*WHAT THIS TASK INVOLVES*
From the data below, retype exactly the lines starting with the one that contains "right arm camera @" and ending with the one that contains "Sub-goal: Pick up", both included.
==*==
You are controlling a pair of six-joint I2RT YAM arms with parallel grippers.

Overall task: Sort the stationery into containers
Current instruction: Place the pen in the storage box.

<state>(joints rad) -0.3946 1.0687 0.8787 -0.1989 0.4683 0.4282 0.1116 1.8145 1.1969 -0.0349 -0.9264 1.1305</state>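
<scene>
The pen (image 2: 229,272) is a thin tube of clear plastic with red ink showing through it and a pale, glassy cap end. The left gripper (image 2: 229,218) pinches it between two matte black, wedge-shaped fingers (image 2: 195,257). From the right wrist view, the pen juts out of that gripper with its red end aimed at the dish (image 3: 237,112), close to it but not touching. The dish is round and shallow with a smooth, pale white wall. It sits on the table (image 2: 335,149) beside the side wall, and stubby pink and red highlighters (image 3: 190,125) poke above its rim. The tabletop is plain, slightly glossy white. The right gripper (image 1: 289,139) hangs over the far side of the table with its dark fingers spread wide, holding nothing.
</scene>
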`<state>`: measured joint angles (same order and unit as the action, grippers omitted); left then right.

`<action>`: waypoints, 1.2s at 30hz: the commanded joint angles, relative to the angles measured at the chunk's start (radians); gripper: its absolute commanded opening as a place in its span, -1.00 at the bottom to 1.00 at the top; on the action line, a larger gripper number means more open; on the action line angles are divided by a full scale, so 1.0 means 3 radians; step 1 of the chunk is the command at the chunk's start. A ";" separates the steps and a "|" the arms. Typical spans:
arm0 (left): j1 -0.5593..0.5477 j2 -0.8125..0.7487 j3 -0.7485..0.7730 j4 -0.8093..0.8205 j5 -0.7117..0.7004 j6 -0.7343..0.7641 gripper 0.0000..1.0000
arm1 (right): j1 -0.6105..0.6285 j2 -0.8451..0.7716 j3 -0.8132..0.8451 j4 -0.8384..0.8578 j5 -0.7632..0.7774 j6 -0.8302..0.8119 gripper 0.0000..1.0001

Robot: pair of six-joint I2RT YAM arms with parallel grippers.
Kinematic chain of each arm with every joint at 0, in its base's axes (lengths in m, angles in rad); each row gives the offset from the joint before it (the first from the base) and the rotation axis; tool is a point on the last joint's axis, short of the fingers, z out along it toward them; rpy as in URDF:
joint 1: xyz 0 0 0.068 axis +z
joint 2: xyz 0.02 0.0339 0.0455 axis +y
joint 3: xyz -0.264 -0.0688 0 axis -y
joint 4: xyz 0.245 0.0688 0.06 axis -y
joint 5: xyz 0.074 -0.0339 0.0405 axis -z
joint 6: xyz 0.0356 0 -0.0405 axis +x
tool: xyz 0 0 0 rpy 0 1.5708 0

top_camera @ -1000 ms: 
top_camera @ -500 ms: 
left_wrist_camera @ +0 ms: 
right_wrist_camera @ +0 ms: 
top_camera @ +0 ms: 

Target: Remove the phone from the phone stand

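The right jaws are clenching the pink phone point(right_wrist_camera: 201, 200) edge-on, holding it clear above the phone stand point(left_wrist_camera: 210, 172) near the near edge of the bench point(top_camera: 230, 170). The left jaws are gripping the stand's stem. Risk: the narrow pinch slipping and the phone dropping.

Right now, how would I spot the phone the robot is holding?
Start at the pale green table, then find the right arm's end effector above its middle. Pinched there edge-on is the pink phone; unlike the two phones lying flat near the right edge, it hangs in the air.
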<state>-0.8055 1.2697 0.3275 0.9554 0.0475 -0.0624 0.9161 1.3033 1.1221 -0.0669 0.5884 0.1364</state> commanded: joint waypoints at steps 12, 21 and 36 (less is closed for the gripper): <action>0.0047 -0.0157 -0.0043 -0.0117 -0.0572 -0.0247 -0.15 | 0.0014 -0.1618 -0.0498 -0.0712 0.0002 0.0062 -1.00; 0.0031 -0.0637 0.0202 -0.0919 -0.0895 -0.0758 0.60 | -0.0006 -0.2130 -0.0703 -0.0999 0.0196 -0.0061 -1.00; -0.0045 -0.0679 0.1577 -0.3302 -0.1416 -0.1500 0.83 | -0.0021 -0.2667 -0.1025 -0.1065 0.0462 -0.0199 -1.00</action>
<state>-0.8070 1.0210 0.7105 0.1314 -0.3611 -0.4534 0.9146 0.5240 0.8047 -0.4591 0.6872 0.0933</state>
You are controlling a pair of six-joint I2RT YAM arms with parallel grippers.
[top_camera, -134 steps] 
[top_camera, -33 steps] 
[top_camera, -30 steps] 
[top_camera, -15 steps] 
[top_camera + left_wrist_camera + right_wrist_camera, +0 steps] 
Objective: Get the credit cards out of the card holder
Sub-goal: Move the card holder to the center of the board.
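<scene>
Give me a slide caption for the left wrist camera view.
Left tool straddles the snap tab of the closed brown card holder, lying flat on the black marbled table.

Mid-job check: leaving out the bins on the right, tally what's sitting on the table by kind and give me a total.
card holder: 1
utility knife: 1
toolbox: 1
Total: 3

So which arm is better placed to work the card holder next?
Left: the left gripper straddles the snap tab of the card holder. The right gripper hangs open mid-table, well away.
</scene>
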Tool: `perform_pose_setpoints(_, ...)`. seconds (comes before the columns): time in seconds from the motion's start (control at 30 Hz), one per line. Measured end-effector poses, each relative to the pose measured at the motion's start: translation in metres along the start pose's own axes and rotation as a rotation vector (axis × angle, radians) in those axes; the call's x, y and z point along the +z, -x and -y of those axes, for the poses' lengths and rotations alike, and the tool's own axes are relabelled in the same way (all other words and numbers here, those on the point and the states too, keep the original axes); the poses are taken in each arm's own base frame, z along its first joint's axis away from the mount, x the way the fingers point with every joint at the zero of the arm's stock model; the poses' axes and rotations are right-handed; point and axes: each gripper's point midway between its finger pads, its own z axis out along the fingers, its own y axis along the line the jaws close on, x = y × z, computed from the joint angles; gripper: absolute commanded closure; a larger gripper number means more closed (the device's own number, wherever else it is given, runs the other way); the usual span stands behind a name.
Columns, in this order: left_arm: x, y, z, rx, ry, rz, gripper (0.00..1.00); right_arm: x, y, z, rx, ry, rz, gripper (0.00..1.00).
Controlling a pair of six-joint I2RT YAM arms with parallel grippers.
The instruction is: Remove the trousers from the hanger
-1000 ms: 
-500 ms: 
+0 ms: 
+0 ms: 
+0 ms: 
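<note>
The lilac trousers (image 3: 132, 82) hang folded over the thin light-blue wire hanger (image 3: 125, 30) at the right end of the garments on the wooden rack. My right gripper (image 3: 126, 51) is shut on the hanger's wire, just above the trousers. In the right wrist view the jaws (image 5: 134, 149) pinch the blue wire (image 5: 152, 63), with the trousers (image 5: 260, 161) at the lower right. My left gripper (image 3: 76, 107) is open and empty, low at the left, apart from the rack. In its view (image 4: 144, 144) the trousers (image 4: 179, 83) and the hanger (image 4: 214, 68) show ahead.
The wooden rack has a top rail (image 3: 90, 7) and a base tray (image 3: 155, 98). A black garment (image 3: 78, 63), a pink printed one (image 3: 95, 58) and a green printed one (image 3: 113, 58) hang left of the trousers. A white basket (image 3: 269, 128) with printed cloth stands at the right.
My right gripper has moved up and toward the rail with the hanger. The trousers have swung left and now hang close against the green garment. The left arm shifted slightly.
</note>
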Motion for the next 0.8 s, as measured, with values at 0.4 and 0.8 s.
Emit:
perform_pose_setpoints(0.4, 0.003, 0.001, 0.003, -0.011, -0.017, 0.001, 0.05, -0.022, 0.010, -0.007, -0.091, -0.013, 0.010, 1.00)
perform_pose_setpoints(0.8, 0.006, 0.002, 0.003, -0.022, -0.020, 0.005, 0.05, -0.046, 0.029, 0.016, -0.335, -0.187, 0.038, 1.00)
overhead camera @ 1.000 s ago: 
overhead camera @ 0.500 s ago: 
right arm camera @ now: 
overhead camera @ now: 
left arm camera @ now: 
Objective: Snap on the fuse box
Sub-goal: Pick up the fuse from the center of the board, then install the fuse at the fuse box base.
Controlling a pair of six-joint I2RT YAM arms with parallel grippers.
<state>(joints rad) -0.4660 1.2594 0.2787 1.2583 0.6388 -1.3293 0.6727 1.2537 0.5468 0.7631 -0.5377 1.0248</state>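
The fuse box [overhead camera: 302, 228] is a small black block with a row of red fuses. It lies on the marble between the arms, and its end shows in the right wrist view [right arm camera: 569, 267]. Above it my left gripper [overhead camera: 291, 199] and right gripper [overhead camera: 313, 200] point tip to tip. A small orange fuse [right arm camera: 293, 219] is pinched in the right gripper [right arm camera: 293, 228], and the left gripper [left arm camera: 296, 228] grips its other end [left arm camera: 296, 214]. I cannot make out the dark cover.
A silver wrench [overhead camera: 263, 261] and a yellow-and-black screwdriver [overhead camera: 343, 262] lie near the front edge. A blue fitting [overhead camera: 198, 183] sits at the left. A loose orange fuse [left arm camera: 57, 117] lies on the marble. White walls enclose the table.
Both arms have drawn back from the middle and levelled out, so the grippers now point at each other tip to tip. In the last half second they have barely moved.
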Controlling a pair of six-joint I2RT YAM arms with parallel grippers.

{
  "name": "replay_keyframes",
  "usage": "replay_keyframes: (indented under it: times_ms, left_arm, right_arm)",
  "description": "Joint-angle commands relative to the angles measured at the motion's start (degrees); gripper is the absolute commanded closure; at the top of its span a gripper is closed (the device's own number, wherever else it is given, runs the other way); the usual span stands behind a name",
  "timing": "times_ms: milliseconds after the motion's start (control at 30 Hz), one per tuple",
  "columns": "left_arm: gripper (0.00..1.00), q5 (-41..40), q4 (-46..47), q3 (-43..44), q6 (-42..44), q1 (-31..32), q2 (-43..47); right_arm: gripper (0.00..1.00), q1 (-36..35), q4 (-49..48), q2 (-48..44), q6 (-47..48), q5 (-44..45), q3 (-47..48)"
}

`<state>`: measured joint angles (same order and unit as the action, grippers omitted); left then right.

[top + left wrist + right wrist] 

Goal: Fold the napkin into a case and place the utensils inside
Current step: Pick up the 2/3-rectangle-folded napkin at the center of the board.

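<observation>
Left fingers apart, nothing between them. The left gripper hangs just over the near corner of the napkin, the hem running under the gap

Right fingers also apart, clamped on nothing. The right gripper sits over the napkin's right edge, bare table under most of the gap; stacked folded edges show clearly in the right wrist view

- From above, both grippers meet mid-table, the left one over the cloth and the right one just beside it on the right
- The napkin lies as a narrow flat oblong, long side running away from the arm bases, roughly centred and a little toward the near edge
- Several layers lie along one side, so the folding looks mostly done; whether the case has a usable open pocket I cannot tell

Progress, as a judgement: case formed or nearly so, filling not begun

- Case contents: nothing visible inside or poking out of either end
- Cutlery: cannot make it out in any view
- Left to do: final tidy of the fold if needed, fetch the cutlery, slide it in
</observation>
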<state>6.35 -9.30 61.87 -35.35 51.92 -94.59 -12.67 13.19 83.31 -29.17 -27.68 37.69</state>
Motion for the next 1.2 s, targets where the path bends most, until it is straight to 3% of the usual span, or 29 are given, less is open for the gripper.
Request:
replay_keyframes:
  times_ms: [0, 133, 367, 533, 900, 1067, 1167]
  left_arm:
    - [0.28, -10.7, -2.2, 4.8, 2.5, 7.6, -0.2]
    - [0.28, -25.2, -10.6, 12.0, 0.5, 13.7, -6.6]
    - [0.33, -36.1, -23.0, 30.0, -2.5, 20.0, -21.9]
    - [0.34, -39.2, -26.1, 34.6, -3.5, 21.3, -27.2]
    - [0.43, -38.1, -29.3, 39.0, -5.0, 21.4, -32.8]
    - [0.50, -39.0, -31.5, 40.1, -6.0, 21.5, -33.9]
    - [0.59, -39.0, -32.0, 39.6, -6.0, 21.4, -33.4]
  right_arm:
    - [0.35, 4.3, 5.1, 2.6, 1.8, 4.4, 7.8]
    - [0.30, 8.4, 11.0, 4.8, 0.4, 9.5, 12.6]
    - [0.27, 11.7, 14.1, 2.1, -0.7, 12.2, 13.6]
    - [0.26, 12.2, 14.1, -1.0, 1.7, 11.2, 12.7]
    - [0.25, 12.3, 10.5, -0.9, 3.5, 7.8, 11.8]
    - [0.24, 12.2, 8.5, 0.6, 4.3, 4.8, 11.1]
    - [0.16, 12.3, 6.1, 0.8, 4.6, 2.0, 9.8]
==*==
*OUTPUT OF THE EXERCISE*
right arm camera @ now: 
overhead camera @ now: 
left arm camera @ now: 
Objective: Snap on the fuse box
Sub-goal: Pick up the fuse from the center of the board, then install the fuse at the fuse box base.

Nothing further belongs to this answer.